Review the material line by line. Identify and copy every line that contains the string "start".

▸ **Data excerpt**
══════
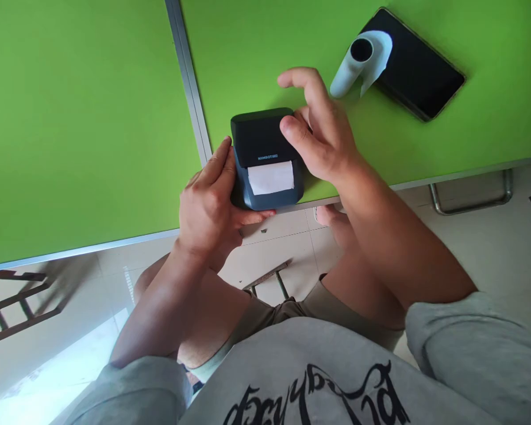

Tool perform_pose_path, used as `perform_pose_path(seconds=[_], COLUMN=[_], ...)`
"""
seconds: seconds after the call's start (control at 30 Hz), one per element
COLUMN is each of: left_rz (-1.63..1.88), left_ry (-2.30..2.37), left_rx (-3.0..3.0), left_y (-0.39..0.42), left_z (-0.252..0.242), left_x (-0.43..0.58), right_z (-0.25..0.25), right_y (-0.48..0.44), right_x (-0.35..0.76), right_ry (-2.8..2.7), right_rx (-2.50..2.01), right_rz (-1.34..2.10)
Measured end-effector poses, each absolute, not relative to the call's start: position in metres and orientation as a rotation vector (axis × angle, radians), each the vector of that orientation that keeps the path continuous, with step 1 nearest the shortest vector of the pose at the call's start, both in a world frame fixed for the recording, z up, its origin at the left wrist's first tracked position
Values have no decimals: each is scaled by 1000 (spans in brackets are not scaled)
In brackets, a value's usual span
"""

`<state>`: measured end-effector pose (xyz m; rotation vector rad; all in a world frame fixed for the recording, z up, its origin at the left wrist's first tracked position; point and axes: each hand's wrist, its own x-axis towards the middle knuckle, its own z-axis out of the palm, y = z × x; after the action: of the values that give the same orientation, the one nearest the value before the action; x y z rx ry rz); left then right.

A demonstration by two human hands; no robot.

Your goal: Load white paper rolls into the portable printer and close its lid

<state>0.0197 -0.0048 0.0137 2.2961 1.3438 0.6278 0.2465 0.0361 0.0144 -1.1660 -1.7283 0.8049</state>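
A dark label printer (265,133) with a lighter blue-grey base sits at the green table's front edge. From its front slot hangs a white paper label (271,178). My left hand (210,200) is closed around the printer's left side, its fingers along the side and its thumb under the front. At the upper right corner is my right hand (323,127). Its thumb lies on the dark lid and some fingers bend against the right edge, partly hidden, while the index finger is raised and curved away.
Beyond my right hand, a roll of pale label paper (347,71) stands with its end unrolled over a black smartphone (425,71). A metal strip (188,82) divides the green tabletop (79,118). Below the edge are my legs, metal table legs and a tiled floor.
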Motion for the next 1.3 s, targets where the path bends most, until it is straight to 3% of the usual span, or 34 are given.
perform_pose_path(seconds=[0.67,1.03,1.3], left_rz=[622,1102,1220], left_ry=[1266,1194,1147], left_rx=[2229,1553,1385], left_y=[-2,-1,7], left_z=[10,19,16], left_x=[18,17,23], right_z=[17,15,7], right_y=[34,35,39], right_x=[252,250,253], right_ry=[-1674,-1722,-1777], right_rx=[-1341,-1232,-1285], right_rz=[855,734,649])
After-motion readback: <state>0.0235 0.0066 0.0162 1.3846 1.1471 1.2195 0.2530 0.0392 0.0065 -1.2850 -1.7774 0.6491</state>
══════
▸ **Output for this task**
seconds: seconds after the call's start (control at 30 Hz), one per element
Measured end-effector poses, each absolute, not relative to the call's start: position in metres and orientation as a rotation vector (axis × angle, radians), each the vector of that orientation that keeps the path continuous, with step 1 nearest the shortest vector of the pose at the call's start, both in a world frame fixed for the recording, z up, its origin at the left wrist's first tracked position

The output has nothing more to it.